As the day continued, I attentively watched other presenters share their work on themes such as working as a counsellor dealing with themes of political contrast between therapist and patient (Travis Heath), working with colleagues with challenging attitudes while caring for patients with dementia (Gary Hodge), and dealing with the harmful institutional pressures and expectations when working within academia (Karen Lumsden). While watching the presentations, I recorded observations and notes on realisations that I was gaining on what autoethnography really is, and how it is valuable when dealing with topics that are difficult to communicate and document in more traditional methodological approaches.
The notes included comments such as;
‘Autoethnography acknowledges that research is conducted by a human, and doesn’t separate research from the researcher’
‘Autoethnography brings the somatic experience to the subject that is being researched, representing a topic with authenticity and recognition of nuance’.
‘Autoethnography is what Jack Kerouac does’
‘Autoethnography is a methodological approach that recognises the notion that we are spiritual beings having a human experience’

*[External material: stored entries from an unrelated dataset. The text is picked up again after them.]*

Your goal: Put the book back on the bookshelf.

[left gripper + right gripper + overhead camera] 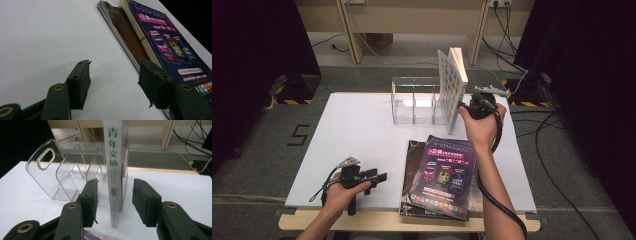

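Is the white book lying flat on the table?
No, the white book stands upright beside the clear rack.

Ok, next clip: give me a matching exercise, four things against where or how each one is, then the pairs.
Things:
1. book
2. rack
3. magazines
4. left gripper

States:
A. lying flat in a stack at the near edge of the table
B. clear plastic, standing with its slots empty
C. standing upright, spine between the right gripper's open jaws
D. open with nothing between the jaws, low over the bare table beside the stack

Pairs: 1-C, 2-B, 3-A, 4-D
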Action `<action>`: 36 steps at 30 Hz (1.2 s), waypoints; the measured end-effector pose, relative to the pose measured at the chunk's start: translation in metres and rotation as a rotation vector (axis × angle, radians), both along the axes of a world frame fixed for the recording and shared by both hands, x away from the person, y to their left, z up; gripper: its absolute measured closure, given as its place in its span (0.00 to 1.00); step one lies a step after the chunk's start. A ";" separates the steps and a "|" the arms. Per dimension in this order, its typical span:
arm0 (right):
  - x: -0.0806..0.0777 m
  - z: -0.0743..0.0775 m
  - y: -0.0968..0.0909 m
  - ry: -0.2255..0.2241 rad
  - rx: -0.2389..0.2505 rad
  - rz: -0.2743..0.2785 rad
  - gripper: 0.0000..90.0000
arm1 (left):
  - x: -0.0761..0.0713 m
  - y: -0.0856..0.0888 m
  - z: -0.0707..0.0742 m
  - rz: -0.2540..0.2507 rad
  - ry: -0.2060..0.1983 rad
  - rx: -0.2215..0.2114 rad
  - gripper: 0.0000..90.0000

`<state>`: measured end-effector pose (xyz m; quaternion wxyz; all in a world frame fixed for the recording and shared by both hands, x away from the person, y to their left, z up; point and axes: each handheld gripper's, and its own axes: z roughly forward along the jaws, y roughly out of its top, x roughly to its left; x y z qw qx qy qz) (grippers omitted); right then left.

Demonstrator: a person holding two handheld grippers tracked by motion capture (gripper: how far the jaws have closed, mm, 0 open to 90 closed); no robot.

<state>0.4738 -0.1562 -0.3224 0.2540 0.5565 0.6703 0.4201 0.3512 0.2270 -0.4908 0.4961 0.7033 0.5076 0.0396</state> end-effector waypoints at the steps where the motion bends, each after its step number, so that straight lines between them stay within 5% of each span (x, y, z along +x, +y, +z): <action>1: -0.002 -0.001 -0.001 0.003 -0.003 0.001 0.63 | 0.000 0.000 0.001 0.000 0.001 0.003 0.46; 8: -0.014 -0.013 -0.007 0.042 -0.006 0.012 0.64 | 0.000 -0.007 0.005 -0.027 -0.002 -0.010 0.48; 19: -0.036 -0.053 -0.014 0.171 0.004 0.028 0.68 | -0.001 -0.032 0.008 -0.099 0.014 -0.041 0.50; 36: -0.062 -0.114 -0.038 0.368 0.019 0.017 0.65 | 0.020 -0.090 0.002 -0.211 0.070 0.007 0.50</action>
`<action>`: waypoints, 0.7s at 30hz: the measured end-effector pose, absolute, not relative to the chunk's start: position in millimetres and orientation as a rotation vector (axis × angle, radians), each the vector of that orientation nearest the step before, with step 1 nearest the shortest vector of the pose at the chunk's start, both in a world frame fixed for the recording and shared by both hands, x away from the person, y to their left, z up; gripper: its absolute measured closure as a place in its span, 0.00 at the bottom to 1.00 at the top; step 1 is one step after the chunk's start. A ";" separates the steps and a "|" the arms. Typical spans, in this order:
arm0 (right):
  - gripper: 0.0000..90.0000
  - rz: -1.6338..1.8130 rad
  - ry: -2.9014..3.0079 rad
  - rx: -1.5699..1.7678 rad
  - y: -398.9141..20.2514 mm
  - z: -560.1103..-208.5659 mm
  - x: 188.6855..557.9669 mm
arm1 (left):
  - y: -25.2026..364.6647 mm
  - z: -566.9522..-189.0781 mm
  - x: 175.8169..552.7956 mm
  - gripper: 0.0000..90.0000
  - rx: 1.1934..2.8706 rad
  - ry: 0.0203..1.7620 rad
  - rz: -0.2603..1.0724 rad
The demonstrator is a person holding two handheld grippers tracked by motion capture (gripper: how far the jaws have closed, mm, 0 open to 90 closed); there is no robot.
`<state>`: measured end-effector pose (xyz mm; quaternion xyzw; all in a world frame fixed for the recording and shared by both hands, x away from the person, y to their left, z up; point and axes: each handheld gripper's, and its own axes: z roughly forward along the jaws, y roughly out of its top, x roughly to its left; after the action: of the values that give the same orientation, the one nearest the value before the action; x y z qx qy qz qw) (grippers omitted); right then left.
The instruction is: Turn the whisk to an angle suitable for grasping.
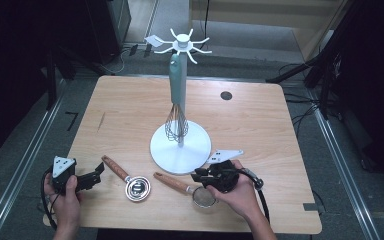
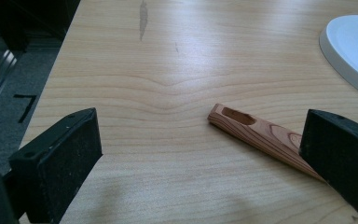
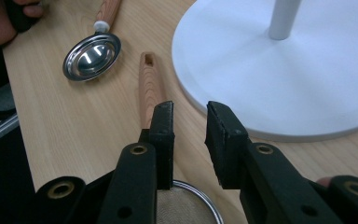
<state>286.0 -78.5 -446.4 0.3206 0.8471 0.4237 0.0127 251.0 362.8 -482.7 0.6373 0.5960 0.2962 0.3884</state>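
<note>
We see a counter (image 2: 168, 93) of pale wood grain with a smooth, faintly shiny finish. The ladle (image 3: 92, 56) has a mirror-bright metal bowl and a wooden handle; the strainer (image 1: 203, 196) has fine mesh in a metal rim. The stand base (image 3: 261, 70) looks matt white. The tongs' pads (image 3: 165, 126) are matt black, slightly rough.

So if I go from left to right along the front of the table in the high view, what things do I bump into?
Left hand-held gripper → measuring spoon with the shiny bowl → little strainer with the wooden handle → right hand-held gripper, held just over that strainer, so those two nearly share a spot.
</note>
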 end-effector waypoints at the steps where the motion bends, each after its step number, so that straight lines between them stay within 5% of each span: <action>1: 0.81 1.315 2.648 0.994 -76.3 -447.4 286.0 | 362.8 -482.6 251.0 0.00 1.622 1.516 0.752; 21: 0.72 1.119 2.856 1.017 -44.3 -463.2 289.1 | 362.8 -482.6 251.1 0.00 1.624 1.515 0.752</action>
<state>289.1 -44.3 -463.2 0.3145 0.8829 0.3458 -0.0450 251.1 362.8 -482.6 0.6384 0.5956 0.2956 0.3877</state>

Though these notes where for my own understanding, they have been included in this report in the spirit of autoethnographic inquiry, as they are records of ideas / thoughts / questions that have been triggered by participating in the conference. In a similar fashion, diagrammatic forms where sketched based on personal interpretation of other presenters’ ways of utilising autoethnography, and how it is appropriate and valid to my own research. These included a visual response Fiona Murrays account of a spin class, that interweaved theory with both chronological narrative and internal workings, in recognition of the experience of participation in such an event. The notes made where not related to the presentation content alone, but what can be learned indirectly from having been present for the presentation.
Attendance at the sixth British conference of autoethnography allowed me to have opportunity to engage with other practitioners using autoethnography to uncover information that is under represented. In addition, I was able to present my research to a knowledgeable audience and gain feedback, learn of the research of others that may be drawn upon to enhance my own understanding, and introduce my research to a network of (hopefully) potential future colleagues. As a result of my attendance, I feel that I am more confident in both presenting research and in my use of autoethnography, and engaged with my methodological approach as much as I am the subject of my research. I am very grateful to Northumbria-Sunderland CDT directors and AHRC for allowing me the opportunity to have participated in what I deem the most valuable conference I have attended to date.